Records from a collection
---+---

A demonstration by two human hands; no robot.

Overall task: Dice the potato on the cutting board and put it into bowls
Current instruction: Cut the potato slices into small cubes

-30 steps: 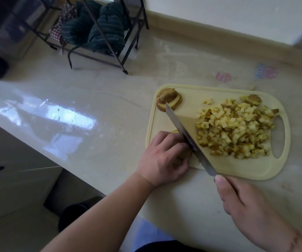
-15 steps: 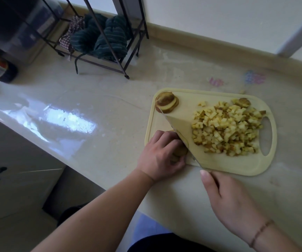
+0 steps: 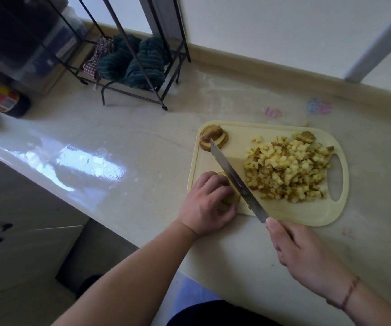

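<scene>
1. Two hands work at the cutting board [image 3: 272, 214] near the bench's [image 3: 124, 189] front edge.
2. Left hand [image 3: 205, 204]: fingers curled over a potato piece [image 3: 231, 197] at the board's near left corner.
3. Right hand [image 3: 305, 254]: fingers wrapped round the knife [image 3: 235, 178], blade just beside that piece.
4. Diced potato [image 3: 286, 170] is heaped by the board's right end; slices [image 3: 213, 140] sit in its far left corner.
</scene>
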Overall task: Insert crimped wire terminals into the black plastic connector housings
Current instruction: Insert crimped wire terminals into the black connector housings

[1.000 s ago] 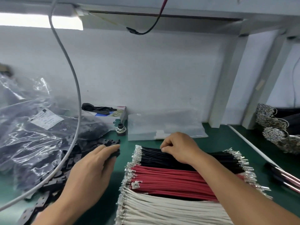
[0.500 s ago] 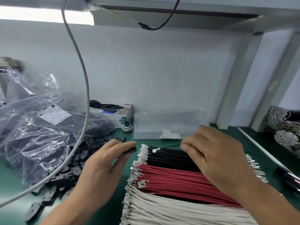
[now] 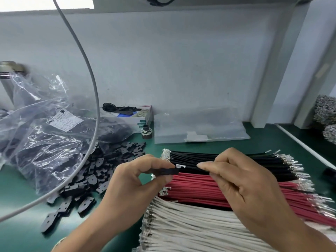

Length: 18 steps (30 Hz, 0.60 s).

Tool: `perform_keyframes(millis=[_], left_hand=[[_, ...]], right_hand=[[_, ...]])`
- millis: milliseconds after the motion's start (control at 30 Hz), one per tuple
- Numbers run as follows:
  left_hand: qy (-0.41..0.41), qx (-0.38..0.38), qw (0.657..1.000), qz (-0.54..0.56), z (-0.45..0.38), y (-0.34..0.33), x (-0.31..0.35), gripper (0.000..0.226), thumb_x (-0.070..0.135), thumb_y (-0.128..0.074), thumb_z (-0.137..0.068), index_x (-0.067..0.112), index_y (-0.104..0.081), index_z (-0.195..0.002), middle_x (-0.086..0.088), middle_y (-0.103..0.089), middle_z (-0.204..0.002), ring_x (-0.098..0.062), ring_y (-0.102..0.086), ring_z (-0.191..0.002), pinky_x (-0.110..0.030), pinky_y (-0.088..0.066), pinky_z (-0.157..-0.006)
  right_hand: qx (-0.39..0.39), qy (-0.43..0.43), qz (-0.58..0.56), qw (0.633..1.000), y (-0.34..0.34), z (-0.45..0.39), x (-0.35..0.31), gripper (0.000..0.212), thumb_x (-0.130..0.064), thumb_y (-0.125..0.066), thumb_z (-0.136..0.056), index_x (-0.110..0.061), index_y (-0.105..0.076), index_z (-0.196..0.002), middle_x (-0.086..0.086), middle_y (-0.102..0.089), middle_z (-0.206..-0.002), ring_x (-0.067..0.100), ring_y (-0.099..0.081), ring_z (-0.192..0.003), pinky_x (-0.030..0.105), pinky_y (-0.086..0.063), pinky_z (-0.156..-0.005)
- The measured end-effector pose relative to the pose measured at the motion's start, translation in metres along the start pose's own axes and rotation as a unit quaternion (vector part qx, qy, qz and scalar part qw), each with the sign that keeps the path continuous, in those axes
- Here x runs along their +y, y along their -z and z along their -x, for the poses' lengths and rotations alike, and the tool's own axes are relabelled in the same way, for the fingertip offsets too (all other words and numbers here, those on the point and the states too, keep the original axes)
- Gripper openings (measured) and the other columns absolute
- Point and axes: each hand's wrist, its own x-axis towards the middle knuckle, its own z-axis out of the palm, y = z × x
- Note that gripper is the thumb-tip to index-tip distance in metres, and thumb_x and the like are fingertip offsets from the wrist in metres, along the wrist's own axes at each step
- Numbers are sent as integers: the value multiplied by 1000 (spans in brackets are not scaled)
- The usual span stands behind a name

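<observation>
My left hand (image 3: 134, 180) pinches a black connector housing (image 3: 166, 171) between thumb and fingers, above the left ends of the wire bundles. My right hand (image 3: 241, 184) pinches a black wire (image 3: 190, 167) whose silver crimped terminal (image 3: 180, 166) sits right at the housing's open end. Below the hands lie three rows of cut wires on the green mat: black wires (image 3: 236, 159) at the back, red wires (image 3: 196, 190) in the middle, white wires (image 3: 185, 226) nearest me, all with metal terminals on both ends.
A heap of loose black housings (image 3: 94, 171) spills from a clear plastic bag (image 3: 45, 135) at the left. A grey cable (image 3: 94, 113) arcs across the left. At the back stand a small box (image 3: 140, 119), a black spool (image 3: 146, 131) and a flat clear bag (image 3: 200, 128). Terminal bundles (image 3: 327, 113) sit far right.
My right hand lifted a black wire from the bundle and brought its terminal to the housing. My left hand rose with the housing toward the wires. The camera tilted down and closer.
</observation>
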Motion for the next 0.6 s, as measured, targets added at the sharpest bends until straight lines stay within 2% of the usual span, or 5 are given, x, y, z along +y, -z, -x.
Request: perform_keyframes(millis=[100, 367, 467, 600], left_hand=[[-10, -12, 999, 33, 2, -2, 3, 20, 20, -82, -77, 34, -82, -91, 6, -77, -88, -15, -73, -87, -13, -52, -78], [-7, -23, 998, 64, 2, -2, 6, 19, 21, -84, -74, 34, -82, -89, 3, -78, -88, -17, -74, -85, -17, -55, -79], [-4, -25, 998, 49, 1, -1, 8, 20, 17, -85, -75, 32, -83, -88, 3, -77, -87, -17, -73, -84, -15, -53, -77], [-26, -17, 999, -15, 3, -2, 10, 29, 4, -87, -76, 30, -84, -88, 7, -75, -88, -13, -72, -81, -10, -51, -72]], right_hand=[[9, -10, -24, 1000, 0, 1, -1, 21, -29, -63, -92, -31, -78, -108, -15, -55, -85, 2, -51, -68, 10, -37, -62], [-4, -35, -55, 998, -1, 0, -7, 16, -34, -64, -90, -34, -79, -98, -15, -56, -83, 9, -56, -70, 17, -42, -61], [-29, -51, -71, 996, -3, 0, -10, 15, -34, -62, -92, -35, -77, -96, -16, -57, -85, 10, -59, -74, 25, -48, -60], [-41, -39, -14, 998, -8, -1, -15, 17, -33, -57, -95, -32, -73, -94, -19, -55, -86, 2, -57, -77, 22, -49, -62]])
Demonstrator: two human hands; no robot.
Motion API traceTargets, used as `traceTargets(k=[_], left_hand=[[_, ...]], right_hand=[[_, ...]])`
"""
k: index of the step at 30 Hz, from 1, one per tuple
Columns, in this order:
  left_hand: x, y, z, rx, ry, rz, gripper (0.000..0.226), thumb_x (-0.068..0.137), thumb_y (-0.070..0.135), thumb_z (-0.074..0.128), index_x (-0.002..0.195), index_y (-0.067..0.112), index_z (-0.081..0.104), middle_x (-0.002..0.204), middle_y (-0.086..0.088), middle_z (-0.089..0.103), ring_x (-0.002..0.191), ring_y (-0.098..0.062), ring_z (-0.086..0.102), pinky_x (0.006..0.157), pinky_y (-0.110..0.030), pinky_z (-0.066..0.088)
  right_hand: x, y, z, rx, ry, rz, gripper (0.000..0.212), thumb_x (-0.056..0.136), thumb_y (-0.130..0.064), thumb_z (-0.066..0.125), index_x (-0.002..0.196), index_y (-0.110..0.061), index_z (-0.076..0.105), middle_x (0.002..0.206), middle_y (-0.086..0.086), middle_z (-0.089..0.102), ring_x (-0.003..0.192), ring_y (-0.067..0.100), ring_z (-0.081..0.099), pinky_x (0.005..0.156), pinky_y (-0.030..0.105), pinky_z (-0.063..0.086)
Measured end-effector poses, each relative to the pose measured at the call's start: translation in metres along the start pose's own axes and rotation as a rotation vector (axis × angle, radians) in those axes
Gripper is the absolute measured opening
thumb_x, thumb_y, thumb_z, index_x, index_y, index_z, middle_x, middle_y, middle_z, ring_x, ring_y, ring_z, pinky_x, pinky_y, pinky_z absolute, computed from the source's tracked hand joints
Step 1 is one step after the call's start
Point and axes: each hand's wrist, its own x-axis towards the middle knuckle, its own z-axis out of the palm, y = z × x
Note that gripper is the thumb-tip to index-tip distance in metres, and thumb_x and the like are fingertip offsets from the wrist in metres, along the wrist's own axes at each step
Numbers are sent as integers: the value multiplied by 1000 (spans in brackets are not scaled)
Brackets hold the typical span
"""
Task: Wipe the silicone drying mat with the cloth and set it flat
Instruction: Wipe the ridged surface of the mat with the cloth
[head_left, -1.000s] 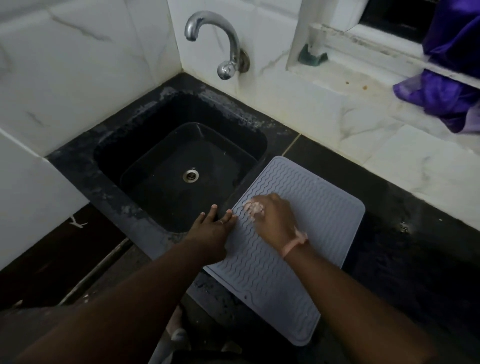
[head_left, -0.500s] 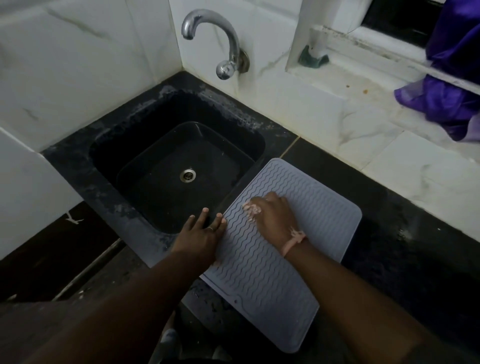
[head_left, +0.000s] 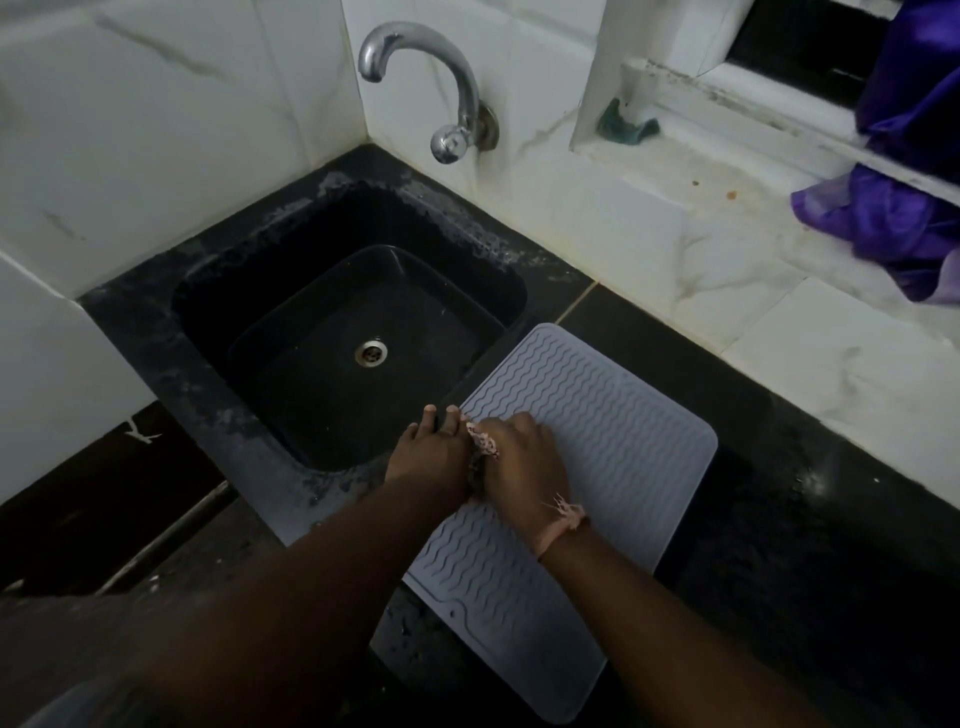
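The black counter (head_left: 810, 519) fills the lower part of the view, under white marble tiles; in it sits the black sink (head_left: 332, 343) with a round metal drain (head_left: 371, 353), and above it a chrome tap (head_left: 436, 88) comes out of the wall. The grey silicone drying mat (head_left: 587, 457), with wavy ridges, lies flat on the counter just beside the sink, its left edge along the sink rim. On the window ledge at the upper right hangs a purple fabric (head_left: 893, 218); a small green piece (head_left: 623, 124) lies in the ledge corner. The right hand (head_left: 524, 462) rests on the mat near its left edge, fingers curled round a small pale cloth (head_left: 480, 441) and pressing it down; a pink band (head_left: 563, 522) is on that wrist. The left hand (head_left: 431, 452) lies flat beside it, fingers straight, at the edge of the mat and the sink rim; the two hands are touching.
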Motion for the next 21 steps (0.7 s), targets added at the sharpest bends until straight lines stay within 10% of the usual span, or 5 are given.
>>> traceTargets(k=[14, 21], left_hand=[[4, 2, -7, 205, -87, -22, 107, 87, 52, 71, 163, 17, 4, 171, -8, 2, 156, -37, -6, 126, -54, 7], [23, 22, -26, 48, 81, -29, 90, 91, 45, 70, 161, 17, 21, 169, -9, 19, 156, -34, 11, 124, -49, 22]], right_hand=[[97, 67, -46, -183, 87, 195, 43, 92, -14, 60, 134, -22, 56, 126, 17, 53, 114, 42, 54, 91, 46, 50], [48, 33, -31, -7, 97, 83, 36, 91, -29, 67, 125, -33, 56, 123, 2, 55, 113, 25, 54, 90, 38, 52]])
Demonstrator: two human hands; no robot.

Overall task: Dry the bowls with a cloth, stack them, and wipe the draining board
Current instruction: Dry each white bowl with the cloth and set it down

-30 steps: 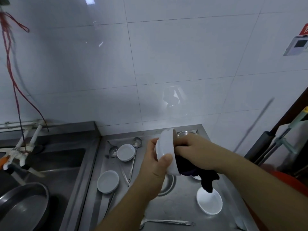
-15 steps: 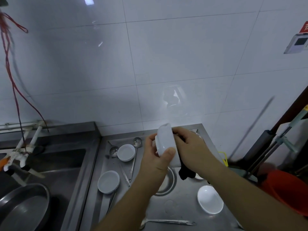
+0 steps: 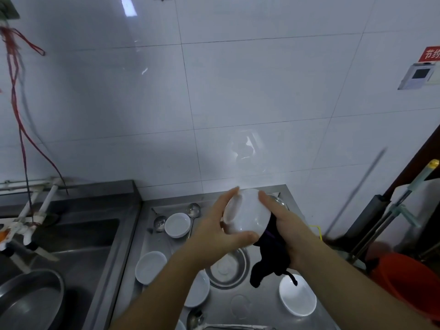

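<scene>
the left hand (image 3: 215, 236) grasps a white bowl (image 3: 247, 214) held on its side above the draining board (image 3: 252, 306), thumb under the wall and fingers up along the foot. the right hand (image 3: 284, 232) grips a dark cloth (image 3: 269, 260) at the bowl's mouth; the cloth bunches between palm and bowl and hangs down in a tail. whether any cloth is inside the bowl cannot be told.

on the board lie more white dishes, each with nothing visible in it: a small dish (image 3: 177, 225) near the back, another (image 3: 150, 267) toward the left edge, one (image 3: 198, 290) partly hidden under the left forearm, and one (image 3: 297, 296) at the right, just below the cloth's tail. a steel bowl (image 3: 226, 270) sits in the middle under the hands, and another steel rim (image 3: 278, 201) peeks out behind the right hand. two ladles (image 3: 194, 209) lie beside the back dish, and a spoon (image 3: 197, 319) lies at the near edge.

left of the board is a steel sink (image 3: 71, 236) with a steel pan (image 3: 28, 303) in it and white pipes (image 3: 28, 210) over its back. white tiles (image 3: 238, 91) cover the wall; red cord (image 3: 17, 110) hangs at the left. at the right stand mop handles (image 3: 390, 215) and a red bucket (image 3: 409, 279).
</scene>
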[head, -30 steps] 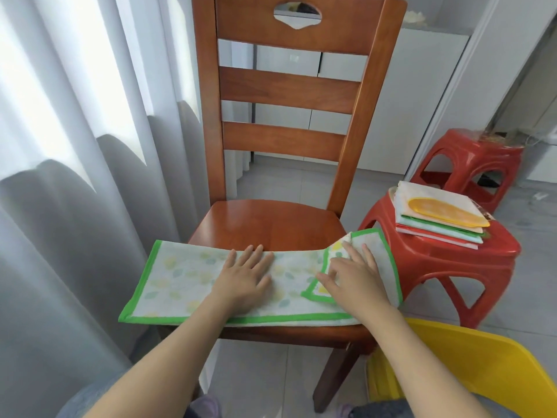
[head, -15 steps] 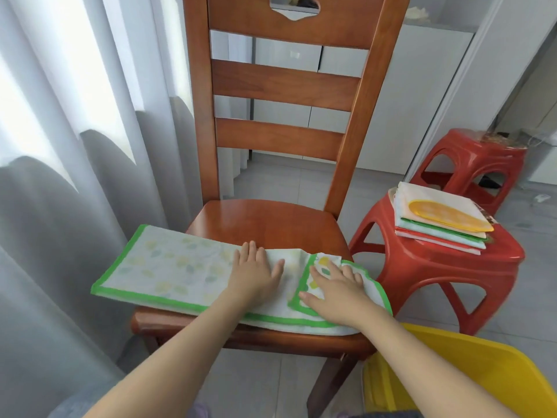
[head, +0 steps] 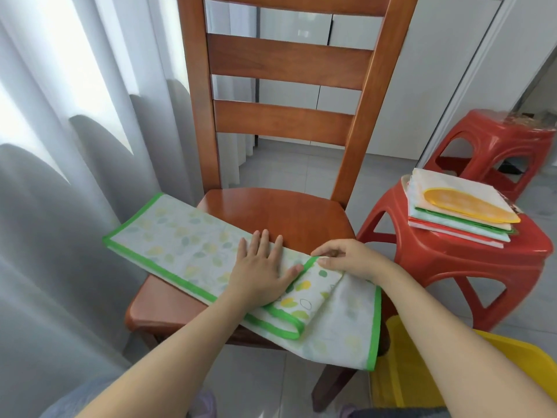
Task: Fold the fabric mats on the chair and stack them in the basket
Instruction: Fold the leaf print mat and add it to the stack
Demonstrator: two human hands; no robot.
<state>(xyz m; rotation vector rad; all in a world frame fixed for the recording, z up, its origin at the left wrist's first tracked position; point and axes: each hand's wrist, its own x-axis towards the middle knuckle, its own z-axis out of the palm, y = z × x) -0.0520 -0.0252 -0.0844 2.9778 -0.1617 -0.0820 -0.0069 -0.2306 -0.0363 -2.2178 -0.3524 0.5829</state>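
A wooden chair [head: 271, 218] stands beside a grey curtain [head: 60, 206]; right of the chair is a red plastic stool [head: 470, 267] with folded mats [head: 461, 212], and a yellow basket [head: 470, 372] below it. The green-edged mat [head: 180, 239] lies across the seat. The left hand [head: 259, 263] presses flat, fingers straight; the right hand [head: 352, 257] pinches the folded corner – pulled further over the mat than half a second ago

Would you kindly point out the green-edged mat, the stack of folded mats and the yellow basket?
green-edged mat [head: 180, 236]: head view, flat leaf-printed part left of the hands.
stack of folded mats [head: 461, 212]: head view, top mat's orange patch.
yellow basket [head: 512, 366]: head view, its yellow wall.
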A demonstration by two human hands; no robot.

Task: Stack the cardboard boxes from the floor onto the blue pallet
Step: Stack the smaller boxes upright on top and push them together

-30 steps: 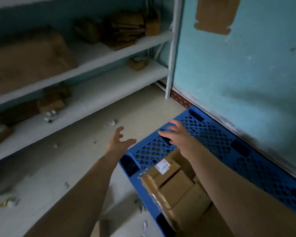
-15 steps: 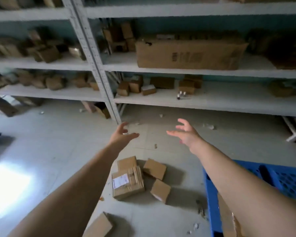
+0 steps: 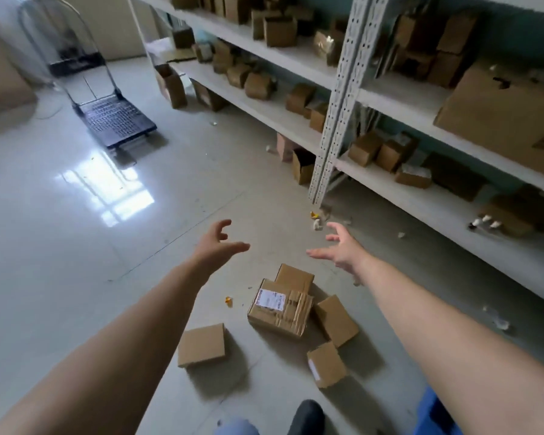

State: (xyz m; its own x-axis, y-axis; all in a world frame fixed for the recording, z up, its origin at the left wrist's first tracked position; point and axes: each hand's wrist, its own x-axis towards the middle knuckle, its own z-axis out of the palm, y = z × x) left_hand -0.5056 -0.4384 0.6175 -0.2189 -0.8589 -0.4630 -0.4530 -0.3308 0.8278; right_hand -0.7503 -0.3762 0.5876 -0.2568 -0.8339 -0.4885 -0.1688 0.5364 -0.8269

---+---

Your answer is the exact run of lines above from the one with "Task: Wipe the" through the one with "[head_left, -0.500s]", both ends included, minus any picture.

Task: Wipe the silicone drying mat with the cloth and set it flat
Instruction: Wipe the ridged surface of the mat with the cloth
[head_left, -1.000s] 
[head_left, -0.500s] 

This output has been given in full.